* _Instructions for the task_: Your task is to output the data exactly as it stands.
Segment Open
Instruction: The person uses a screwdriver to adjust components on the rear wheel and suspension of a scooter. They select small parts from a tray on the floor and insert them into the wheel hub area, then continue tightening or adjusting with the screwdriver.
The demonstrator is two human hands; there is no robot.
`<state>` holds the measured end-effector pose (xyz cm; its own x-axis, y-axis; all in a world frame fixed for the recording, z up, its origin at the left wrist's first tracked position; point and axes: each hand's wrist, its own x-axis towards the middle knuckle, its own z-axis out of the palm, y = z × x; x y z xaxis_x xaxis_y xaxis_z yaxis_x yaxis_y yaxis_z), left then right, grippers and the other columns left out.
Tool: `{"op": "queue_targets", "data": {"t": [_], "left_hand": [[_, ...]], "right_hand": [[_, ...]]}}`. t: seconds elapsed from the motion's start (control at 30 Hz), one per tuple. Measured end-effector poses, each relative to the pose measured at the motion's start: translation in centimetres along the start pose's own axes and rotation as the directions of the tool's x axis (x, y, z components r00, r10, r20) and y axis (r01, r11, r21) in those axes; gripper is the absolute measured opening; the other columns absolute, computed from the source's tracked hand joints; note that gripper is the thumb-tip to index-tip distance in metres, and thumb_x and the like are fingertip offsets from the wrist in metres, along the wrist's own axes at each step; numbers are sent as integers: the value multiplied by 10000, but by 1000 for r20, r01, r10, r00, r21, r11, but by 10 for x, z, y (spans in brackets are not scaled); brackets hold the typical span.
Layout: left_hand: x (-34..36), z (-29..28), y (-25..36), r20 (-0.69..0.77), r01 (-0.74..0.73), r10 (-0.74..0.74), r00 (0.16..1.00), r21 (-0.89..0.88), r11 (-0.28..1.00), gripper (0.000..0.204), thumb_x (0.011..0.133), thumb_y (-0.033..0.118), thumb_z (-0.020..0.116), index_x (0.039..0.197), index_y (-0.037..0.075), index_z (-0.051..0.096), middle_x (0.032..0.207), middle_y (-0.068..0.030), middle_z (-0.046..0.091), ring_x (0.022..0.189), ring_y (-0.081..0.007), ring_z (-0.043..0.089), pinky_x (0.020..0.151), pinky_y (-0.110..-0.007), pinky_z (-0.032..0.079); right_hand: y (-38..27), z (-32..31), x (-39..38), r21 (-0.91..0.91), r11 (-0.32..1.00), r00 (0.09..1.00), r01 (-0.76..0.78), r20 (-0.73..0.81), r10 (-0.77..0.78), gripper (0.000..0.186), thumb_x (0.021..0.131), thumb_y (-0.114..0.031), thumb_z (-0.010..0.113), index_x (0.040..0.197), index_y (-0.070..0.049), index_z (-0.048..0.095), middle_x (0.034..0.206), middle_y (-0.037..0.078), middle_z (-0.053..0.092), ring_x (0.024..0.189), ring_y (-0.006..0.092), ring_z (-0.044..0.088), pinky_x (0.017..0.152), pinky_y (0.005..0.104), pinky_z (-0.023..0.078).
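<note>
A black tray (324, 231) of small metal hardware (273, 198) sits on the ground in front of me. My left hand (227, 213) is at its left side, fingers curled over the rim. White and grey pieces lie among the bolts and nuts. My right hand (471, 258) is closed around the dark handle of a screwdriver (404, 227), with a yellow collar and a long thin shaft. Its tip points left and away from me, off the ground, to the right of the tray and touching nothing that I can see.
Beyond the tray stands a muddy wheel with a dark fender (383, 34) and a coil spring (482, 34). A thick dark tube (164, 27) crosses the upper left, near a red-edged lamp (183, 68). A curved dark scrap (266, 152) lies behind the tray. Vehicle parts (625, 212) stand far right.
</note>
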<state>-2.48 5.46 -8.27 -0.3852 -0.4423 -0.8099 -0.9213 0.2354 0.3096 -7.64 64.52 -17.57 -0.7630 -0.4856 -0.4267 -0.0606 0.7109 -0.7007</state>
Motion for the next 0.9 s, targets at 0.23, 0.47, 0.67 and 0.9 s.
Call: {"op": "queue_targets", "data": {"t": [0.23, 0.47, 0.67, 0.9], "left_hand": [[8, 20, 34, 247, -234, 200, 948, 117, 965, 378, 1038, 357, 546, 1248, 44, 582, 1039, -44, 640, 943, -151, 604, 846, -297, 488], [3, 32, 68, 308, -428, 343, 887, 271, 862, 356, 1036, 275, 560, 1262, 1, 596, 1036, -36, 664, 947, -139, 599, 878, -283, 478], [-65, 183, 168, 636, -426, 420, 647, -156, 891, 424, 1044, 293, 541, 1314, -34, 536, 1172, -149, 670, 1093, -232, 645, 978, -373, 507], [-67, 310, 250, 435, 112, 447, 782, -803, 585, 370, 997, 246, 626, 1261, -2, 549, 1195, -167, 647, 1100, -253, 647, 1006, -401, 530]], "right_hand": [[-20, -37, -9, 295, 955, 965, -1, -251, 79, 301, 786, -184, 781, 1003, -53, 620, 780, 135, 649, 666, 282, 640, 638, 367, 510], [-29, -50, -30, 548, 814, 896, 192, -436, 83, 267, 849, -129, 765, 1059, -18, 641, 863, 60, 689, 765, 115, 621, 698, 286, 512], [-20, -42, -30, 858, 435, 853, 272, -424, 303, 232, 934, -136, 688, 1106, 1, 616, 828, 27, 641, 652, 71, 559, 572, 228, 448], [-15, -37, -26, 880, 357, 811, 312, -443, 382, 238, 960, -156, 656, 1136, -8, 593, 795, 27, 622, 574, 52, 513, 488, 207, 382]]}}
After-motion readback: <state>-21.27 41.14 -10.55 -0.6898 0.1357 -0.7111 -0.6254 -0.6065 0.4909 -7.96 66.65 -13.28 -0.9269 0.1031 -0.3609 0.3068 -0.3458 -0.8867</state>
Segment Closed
* _Reply_:
Instruction: The person uses a screwdriver to adjust components on the rear wheel and suspension of a scooter. They select small parts from a tray on the floor and insert them into the wheel hub area, then continue tightening or adjusting with the screwdriver.
The demonstrator is two human hands; there is no robot.
`<state>` holds the measured end-effector pose (xyz cm; its own x-axis, y-axis; all in a world frame fixed for the recording, z up, its origin at the left wrist's first tracked position; point and axes: each hand's wrist, its own x-axis towards the middle knuckle, its own z-axis out of the palm, y = z × x; x y z xaxis_x xaxis_y xaxis_z yaxis_x yaxis_y yaxis_z), left then right, grippers and the other columns left out.
Tool: `{"op": "queue_targets", "data": {"t": [_], "left_hand": [[_, ...]], "right_hand": [[_, ...]]}}`. t: seconds elapsed from the motion's start (control at 30 Hz), one per tuple. Measured end-effector poses, each relative to the pose measured at the motion's start: translation in centimetres along the start pose's own axes and rotation as the directions of the tool's x axis (x, y, z components r00, r10, r20) and y axis (r01, r11, r21) in those axes; gripper is the absolute measured opening; the other columns absolute, computed from the source's tracked hand joints; note that gripper is the thumb-tip to index-tip distance in metres, and thumb_x and the like are fingertip offsets from the wrist in metres, along the wrist's own axes at each step; numbers are sent as integers: the value multiplied by 10000, but by 1000 for r20, r01, r10, r00, r21, r11, but by 10 for x, z, y (spans in brackets are not scaled); brackets hold the typical span.
Layout: left_hand: x (-34..36), z (-29..28), y (-25..36), r20 (-0.69..0.77), r01 (-0.74..0.73), r10 (-0.74..0.74), r00 (0.16..1.00), r21 (-0.89..0.88), r11 (-0.28..1.00), gripper (0.000..0.204), thumb_x (0.011..0.133), thumb_y (-0.033..0.118), thumb_z (-0.020..0.116), index_x (0.039..0.197), index_y (-0.037..0.075), index_z (-0.051..0.096), middle_x (0.032..0.207), middle_y (-0.068..0.030), middle_z (-0.046..0.091), ring_x (0.022..0.189), ring_y (-0.081..0.007), ring_z (-0.043..0.089), pinky_x (0.020..0.151), pinky_y (-0.110..-0.007), pinky_z (-0.032..0.079); right_hand: y (-38..27), z (-32..31), x (-39..38), r21 (-0.91..0.91), r11 (-0.32..1.00), r00 (0.09..1.00), r01 (-0.76..0.78), r20 (-0.73..0.81), r10 (-0.77..0.78), gripper (0.000..0.186), thumb_x (0.021..0.131), thumb_y (-0.114..0.031), thumb_z (-0.010..0.113), index_x (0.040..0.197), index_y (-0.070..0.049), index_z (-0.048..0.095), middle_x (0.034..0.206), middle_y (-0.037..0.078), middle_z (-0.053..0.092), ring_x (0.024..0.189), ring_y (-0.006..0.092), ring_z (-0.044..0.088), pinky_x (0.017..0.152), pinky_y (0.005..0.104), pinky_z (-0.023..0.078).
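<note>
A black tray (324, 231) of small metal hardware (273, 198) sits on the ground in front of me. My left hand (227, 213) is at its left side, fingers curled over the rim. White and grey pieces lie among the bolts and nuts. My right hand (471, 258) is closed around the dark handle of a screwdriver (404, 227), with a yellow collar and a long thin shaft. Its tip points left and away from me, off the ground, to the right of the tray and touching nothing that I can see.
Beyond the tray stands a muddy wheel with a dark fender (383, 34) and a coil spring (482, 34). A thick dark tube (164, 27) crosses the upper left, near a red-edged lamp (183, 68). A curved dark scrap (266, 152) lies behind the tray. Vehicle parts (625, 212) stand far right.
</note>
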<state>-2.48 5.46 -8.27 -0.3852 -0.4423 -0.8099 -0.9213 0.2354 0.3096 -7.64 64.52 -17.57 -0.7630 -0.4856 -0.4267 -0.0606 0.7109 -0.7007</state>
Motion for the next 0.9 s, targets at 0.23, 0.47, 0.67 and 0.9 s.
Call: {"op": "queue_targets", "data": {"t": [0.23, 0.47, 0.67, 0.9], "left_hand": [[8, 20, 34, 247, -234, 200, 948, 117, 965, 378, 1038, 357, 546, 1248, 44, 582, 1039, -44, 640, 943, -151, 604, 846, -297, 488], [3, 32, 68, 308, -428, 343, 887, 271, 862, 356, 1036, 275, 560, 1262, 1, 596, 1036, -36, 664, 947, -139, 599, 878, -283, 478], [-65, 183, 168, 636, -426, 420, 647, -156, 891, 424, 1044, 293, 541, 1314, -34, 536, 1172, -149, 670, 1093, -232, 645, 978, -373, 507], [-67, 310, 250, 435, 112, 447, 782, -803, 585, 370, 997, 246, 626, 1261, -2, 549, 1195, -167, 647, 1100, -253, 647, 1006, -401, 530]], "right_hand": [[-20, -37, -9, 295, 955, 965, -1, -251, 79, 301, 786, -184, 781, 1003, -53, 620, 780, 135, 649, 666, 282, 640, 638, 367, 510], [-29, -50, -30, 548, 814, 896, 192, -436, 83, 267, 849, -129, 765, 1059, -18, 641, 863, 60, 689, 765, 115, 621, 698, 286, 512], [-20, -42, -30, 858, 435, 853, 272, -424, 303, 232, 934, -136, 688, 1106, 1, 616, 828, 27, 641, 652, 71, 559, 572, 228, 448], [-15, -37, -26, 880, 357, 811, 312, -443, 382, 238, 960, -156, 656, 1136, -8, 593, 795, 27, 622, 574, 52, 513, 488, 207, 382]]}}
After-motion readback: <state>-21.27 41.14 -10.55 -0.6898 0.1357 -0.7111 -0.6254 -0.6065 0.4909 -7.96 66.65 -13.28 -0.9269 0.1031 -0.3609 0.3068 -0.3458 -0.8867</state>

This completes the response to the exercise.